↓↓↓

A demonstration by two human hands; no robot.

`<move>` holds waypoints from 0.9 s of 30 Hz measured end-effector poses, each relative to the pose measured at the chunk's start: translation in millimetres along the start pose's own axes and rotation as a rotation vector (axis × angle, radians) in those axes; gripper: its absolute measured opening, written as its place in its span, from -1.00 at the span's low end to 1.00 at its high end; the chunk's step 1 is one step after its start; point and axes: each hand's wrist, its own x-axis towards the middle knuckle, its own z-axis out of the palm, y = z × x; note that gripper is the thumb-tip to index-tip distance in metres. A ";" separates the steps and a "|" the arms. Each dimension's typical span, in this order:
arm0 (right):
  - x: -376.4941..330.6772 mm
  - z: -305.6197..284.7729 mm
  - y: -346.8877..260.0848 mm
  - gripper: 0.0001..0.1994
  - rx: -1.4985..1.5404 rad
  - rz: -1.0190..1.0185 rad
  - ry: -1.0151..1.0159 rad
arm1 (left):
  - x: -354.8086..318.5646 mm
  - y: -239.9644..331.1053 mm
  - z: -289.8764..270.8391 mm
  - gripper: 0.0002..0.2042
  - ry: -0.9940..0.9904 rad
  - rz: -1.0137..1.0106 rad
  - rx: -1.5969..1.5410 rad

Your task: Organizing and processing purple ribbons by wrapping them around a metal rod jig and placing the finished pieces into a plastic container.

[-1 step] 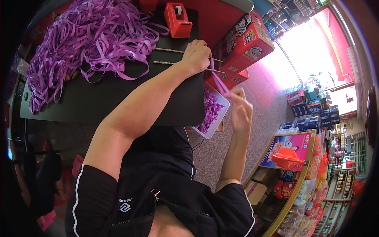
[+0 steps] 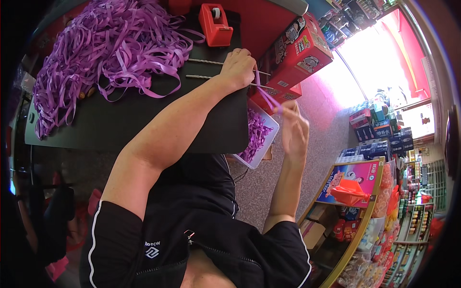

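Observation:
A purple ribbon (image 2: 267, 94) stretches slantwise between my hands at the right end of the table. My left hand (image 2: 238, 68) is closed over the table's edge beside two thin metal rods (image 2: 201, 77), which stick out past the edge. The ribbon comes out from under its fingertips, which are partly hidden. My right hand (image 2: 294, 129), held out over the floor, pinches the ribbon's other end; its fingers are a little blurred. A large tangled heap of purple ribbon (image 2: 120, 53) covers the left of the black table (image 2: 192, 122).
A red tape dispenser (image 2: 220, 32) stands behind my left hand. Below the table's right end is a white bin (image 2: 270, 140) holding cut purple ribbon pieces. Red cartons (image 2: 307, 50) are stacked beyond the edge. A goods-filled display case (image 2: 357, 230) stands at the right.
My right hand has shifted very slightly away and to the right, its fingers changing position on the ribbon. The left hand stays in place.

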 end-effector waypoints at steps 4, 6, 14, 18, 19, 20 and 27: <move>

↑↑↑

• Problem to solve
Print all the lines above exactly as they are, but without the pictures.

• Exercise result
A demonstration by two human hands; no robot.

`<move>` holds waypoints from 0.9 s of 30 Hz measured end-effector poses, each relative to the pose measured at the chunk's start: translation in millimetres along the start pose's own axes and rotation as a rotation vector (axis × angle, radians) in those axes; gripper: its absolute measured opening, written as its place in its span, from -1.00 at the span's low end to 1.00 at its high end; the chunk's step 1 is one step after its start; point and axes: each hand's wrist, its own x-axis towards the middle knuckle, its own z-axis out of the palm, y = z × x; note that gripper is the thumb-tip to index-tip distance in metres. A ";" separates the steps and a "|" the arms. Each dimension's typical span, in this order:
arm0 (right):
  - x: -376.4941..330.6772 mm
  - z: -305.6197..284.7729 mm
  - y: -346.8877..260.0848 mm
  - gripper: 0.0001..0.1994
  - rx: -1.4985..1.5404 rad
  - rz: -1.0190..1.0185 rad
  - ry: -1.0151..1.0159 rad
arm1 (left):
  - x: -354.8086..318.5646 mm
  - y: -239.9644..331.1053 mm
  - z: -289.8764..270.8391 mm
  - gripper: 0.0002..0.2042
  - ry: -0.9940..0.9904 rad
  - rz: -1.0137..1.0106 rad
  - rx: -1.5969..1.5410 rad

Your task: Organizing and processing purple ribbons by wrapping them around a metal rod jig and placing the finished pieces into a plastic container.

[-1 step] 
[+0 steps] 

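Observation:
A purple ribbon (image 2: 267, 94) stretches slantwise between my hands at the right end of the table. My left hand (image 2: 238, 68) is closed over the table's edge beside two thin metal rods (image 2: 201, 77), which stick out past the edge. The ribbon comes out from under its fingertips, which are partly hidden. My right hand (image 2: 294, 129), held out over the floor, pinches the ribbon's other end; its fingers are a little blurred. A large tangled heap of purple ribbon (image 2: 120, 53) covers the left of the black table (image 2: 192, 122).
A red tape dispenser (image 2: 220, 32) stands behind my left hand. Below the table's right end is a white bin (image 2: 270, 140) holding cut purple ribbon pieces. Red cartons (image 2: 307, 50) are stacked beyond the edge. A goods-filled display case (image 2: 357, 230) stands at the right.
My right hand has shifted very slightly away and to the right, its fingers changing position on the ribbon. The left hand stays in place.
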
 end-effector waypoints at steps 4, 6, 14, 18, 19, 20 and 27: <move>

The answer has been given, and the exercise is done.